The Blue Mountains water skink or Blue Mountains swamp-skink (Eulamprus leuraensis) is a species of skink in the family Scincidae. An endangered species, it is found only in restricted parts of the mountains of southeastern Australia.

==Description==
The Blue Mountains water skink has a snout-to vent length of about 80 mm and a tail length of about 120 mm. The head is bronze to brown with black markings. The dorsal surface of the body is dark brown or blackish and on either side of the spine are rows of fine yellowish-bronze or white spots, giving the impression of continuous pale lines. These continue onto the dark-coloured tail as rows of spots. The flanks and limbs are dark brown or blackish with yellowish or bronze markings and the underparts are cream or yellow with small dark markings. The legs are robust and there are five toes on each foot. This species is unlikely to be confused with other species of Eulamprus because of its overall darker colour.

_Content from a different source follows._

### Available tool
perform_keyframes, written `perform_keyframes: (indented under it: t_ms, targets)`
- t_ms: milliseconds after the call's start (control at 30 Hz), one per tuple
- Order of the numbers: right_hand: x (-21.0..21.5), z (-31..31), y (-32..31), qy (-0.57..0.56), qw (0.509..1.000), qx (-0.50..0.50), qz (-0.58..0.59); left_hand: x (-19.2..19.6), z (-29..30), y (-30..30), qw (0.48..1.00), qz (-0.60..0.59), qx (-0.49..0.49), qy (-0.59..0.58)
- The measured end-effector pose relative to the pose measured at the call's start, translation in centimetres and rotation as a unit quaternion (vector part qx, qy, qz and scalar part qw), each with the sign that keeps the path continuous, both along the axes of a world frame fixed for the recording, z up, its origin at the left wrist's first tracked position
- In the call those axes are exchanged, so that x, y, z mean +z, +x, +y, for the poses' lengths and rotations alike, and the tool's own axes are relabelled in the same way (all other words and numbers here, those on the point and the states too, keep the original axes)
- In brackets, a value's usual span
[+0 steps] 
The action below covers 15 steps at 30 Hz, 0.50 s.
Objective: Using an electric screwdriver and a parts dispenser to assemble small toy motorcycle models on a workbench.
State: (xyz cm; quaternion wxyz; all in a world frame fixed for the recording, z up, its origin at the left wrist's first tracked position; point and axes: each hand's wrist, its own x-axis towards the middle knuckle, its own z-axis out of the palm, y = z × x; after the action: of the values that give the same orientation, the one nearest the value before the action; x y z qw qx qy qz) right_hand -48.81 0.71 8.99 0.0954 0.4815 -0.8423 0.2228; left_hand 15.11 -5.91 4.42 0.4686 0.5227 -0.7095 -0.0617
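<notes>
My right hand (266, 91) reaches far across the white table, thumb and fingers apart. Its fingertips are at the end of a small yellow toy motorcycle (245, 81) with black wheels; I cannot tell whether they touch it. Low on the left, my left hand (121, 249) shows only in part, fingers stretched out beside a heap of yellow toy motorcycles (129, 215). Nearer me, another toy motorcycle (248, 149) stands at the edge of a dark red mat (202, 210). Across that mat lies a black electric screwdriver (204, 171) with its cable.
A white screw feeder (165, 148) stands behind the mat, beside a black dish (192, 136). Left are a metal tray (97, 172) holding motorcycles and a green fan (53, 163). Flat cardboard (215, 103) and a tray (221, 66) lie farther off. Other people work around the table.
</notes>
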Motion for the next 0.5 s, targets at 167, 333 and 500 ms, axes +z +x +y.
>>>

==Distribution and habitat==
This species is endemic to the Blue Mountains of New South Wales in Australia. There are two separate populations, one on the Newnes Plateau, and the second on the other side of the range just south of Hazelbrook. These populations are split into about forty actual locations where the skink is found, its habitat being swampy areas with sedges and small shrubs, at altitudes between 560 and 1060 m. Analysis of microsatellite loci of the subpopulations has shown that they are genetically distinct, with very little dispersal of individual skinks from one location to another. What movement there is appears only to involve males.

==Ecology==
The skink is one of about four hundred species of animal found in the Greater Blue Mountains Area, a UNESCO World Heritage Site consisting of peaks, plateaus, gorges and escarpments. The site is significantly representative of the Australia's biodiversity and contains ninety-one species of Eucalyptus. The Blue Mountain water skink is semi-aquatic and can be seen between September and April. It likes to bask in the sun and forages for flies, grasshoppers, moths, weevils and wasps, and may occasionally eat small fruits. The female is viviparous and gives birth to live young in the austral summer (December).

==Status==
E. leuraensis is listed as "endangered" by the International Union for Conservation of Nature.